**Exercise details**. From the first line of the data below through the line holding "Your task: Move", write out each line exactly as it stands.

■ ■ ■

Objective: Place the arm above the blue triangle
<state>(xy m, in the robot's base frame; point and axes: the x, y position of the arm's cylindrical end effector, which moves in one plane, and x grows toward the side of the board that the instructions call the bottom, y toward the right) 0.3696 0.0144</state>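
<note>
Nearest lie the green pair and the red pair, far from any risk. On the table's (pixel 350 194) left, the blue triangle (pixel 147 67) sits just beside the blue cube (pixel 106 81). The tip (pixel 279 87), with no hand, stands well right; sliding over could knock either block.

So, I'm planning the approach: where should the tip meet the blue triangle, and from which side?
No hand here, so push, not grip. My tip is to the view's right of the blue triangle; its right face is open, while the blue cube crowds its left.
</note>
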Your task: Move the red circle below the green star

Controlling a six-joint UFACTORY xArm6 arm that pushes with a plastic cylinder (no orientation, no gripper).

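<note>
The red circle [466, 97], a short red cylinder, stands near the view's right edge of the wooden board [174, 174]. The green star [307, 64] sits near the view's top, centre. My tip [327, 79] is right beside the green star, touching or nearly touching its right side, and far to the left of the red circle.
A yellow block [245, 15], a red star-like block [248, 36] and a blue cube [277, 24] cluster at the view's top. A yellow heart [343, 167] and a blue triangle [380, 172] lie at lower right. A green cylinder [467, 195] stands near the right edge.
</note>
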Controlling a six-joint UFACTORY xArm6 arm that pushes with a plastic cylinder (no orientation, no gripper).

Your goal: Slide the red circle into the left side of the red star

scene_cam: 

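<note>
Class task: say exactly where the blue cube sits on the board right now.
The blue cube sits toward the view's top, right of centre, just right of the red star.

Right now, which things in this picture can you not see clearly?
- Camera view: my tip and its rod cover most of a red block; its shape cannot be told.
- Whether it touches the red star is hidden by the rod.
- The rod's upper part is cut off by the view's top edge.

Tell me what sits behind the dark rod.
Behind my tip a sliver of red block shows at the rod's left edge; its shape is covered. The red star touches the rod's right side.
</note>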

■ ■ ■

**Answer for this exercise**.
Objective: Place the arm above the blue triangle
<state>(xy m, in the robot's base frame; point and axes: the x, y position of the arm's cylindrical end effector, which moves in one plane, and x grows toward the side of the board that the instructions call the bottom, y toward the right) 0.3696 0.0144</state>
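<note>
Nearest lie the green pair and the red pair, far from any risk. On the table's (pixel 350 194) left, the blue triangle (pixel 147 67) sits just beside the blue cube (pixel 106 81). The tip (pixel 279 87), with no hand, stands well right; sliding over could knock either block.

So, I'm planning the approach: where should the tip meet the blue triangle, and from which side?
No hand here, so push, not grip. My tip is to the view's right of the blue triangle; its right face is open, while the blue cube crowds its left.
</note>
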Your task: Move the red circle below the green star

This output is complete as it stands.